Unlike some of his fellow retirees, Williams is not experiencing significant outward signs of degenerative brain injury. After his career ended, Williams was elected to the Cincinnati City Council and later worked for the NFL and the Walt Disney Corporation.
But Williams still figures after so many years in professional football, he is a likely candidate for CTE.
Some physicians and medical researchers are interested in investigating the value of cannabis as a way to slow or even reverse damage to the brain. But getting funding for traditional clinical trials is difficult because the U.S. government lists cannabis as a narcotic like heroin.
The politics surrounding the plant have confounded marijuana supporters.

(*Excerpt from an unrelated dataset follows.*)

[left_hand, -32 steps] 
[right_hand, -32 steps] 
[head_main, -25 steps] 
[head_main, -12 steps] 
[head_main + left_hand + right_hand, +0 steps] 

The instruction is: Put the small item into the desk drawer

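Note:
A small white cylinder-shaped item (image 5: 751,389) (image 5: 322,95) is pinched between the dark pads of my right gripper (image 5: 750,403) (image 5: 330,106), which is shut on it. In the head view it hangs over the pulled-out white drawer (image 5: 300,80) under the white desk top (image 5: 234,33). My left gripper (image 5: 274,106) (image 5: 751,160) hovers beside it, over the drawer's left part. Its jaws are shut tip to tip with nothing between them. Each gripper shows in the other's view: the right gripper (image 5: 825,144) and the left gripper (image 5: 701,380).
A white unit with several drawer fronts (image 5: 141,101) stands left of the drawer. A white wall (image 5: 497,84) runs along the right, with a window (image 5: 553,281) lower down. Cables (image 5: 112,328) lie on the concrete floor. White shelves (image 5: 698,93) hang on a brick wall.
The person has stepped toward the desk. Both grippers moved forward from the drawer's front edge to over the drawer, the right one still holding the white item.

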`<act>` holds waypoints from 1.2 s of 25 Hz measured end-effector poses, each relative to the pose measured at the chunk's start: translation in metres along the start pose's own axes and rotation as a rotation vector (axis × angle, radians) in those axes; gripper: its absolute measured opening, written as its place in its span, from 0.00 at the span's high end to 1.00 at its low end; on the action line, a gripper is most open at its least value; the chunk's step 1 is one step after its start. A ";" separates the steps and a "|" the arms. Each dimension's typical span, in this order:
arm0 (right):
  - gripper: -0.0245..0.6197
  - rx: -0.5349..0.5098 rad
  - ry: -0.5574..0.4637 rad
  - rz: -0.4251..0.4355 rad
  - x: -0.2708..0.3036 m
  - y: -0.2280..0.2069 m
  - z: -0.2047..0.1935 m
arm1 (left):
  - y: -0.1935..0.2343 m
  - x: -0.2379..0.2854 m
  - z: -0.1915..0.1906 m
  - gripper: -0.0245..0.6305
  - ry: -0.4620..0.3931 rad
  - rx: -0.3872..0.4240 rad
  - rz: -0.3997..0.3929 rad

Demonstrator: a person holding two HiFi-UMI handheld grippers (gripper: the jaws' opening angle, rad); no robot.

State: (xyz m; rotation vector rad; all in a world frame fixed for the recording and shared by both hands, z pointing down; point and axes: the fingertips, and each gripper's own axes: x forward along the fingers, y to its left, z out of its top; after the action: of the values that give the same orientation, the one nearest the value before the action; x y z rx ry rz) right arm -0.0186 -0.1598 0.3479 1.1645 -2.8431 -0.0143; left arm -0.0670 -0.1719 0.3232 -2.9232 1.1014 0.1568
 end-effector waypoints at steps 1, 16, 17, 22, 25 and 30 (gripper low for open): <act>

“That’s where I need the medical system to explore whether medical cannabis can be the one and only solution,” Williams said. “What is the best variation, what is the best strain, what is the best delivery mechanism that can possibly impact the quality of the future of my life?”
Williams considers himself an ideal test patient because he has used marijuana since his days in Flint, Michigan. He said he “took care of my body and brain with marijuana” at Dartmouth.
Williams continued using while playing in Cincinnati, recalling how he rejected the pain-killing medications teams made available. He credits cannabis with keeping him from getting addicted to opioids.
But marijuana hasn’t erased painful memories of facing the 49ers. They could be summarized in Super Bowl XXIII in 1988 when Joe Montana passed to John Taylor with 34 seconds left to score a 20-16 49ers’ victory. The Niners also defeated the Bengals 26-21 in Super Bowl XVI in 1982.
“It’s as negative any one of the three concussions that I have,” Williams said.
But those traumatic defeats have led to another kind of nightmarish aftermath with the potential for brain disease.
“Those games you lost, guess what?” Williams said. “It’s going to be worse in your future.”